(EXERCISE INSTRUCTIONS) Taking each line of the material below in turn, count those containing the string "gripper". Provide the number alone.

BEGIN THE DATA

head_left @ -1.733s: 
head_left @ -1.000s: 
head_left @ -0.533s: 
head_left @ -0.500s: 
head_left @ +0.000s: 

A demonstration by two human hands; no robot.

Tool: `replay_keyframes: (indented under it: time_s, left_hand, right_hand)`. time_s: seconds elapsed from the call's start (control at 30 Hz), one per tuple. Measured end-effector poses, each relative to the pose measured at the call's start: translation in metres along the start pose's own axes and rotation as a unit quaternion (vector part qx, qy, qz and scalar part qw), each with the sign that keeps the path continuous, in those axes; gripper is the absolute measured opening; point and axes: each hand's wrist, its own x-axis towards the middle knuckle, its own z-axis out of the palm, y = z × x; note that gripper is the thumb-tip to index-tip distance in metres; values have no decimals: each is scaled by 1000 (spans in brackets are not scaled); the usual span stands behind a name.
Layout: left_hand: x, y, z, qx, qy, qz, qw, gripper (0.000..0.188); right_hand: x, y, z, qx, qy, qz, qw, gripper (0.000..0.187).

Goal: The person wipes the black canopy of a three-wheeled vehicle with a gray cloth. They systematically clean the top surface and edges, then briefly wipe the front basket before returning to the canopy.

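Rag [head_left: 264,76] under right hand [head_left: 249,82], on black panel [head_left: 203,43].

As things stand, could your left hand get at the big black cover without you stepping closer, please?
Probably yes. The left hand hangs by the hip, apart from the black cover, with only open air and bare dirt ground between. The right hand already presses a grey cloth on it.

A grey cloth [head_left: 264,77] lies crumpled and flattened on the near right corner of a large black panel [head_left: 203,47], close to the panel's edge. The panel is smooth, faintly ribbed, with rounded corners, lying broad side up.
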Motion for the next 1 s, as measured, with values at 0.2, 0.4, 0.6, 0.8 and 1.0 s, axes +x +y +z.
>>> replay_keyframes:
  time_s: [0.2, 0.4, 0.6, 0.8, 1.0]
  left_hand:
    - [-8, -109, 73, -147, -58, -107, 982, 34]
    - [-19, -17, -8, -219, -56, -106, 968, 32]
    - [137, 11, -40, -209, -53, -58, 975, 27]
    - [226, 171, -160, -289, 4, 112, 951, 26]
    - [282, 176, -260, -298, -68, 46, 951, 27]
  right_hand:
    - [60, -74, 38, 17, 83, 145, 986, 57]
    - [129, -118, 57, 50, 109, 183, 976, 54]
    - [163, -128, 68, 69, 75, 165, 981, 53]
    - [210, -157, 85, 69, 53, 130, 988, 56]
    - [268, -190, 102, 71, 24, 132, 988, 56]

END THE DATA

(EXERCISE ANSWER) 2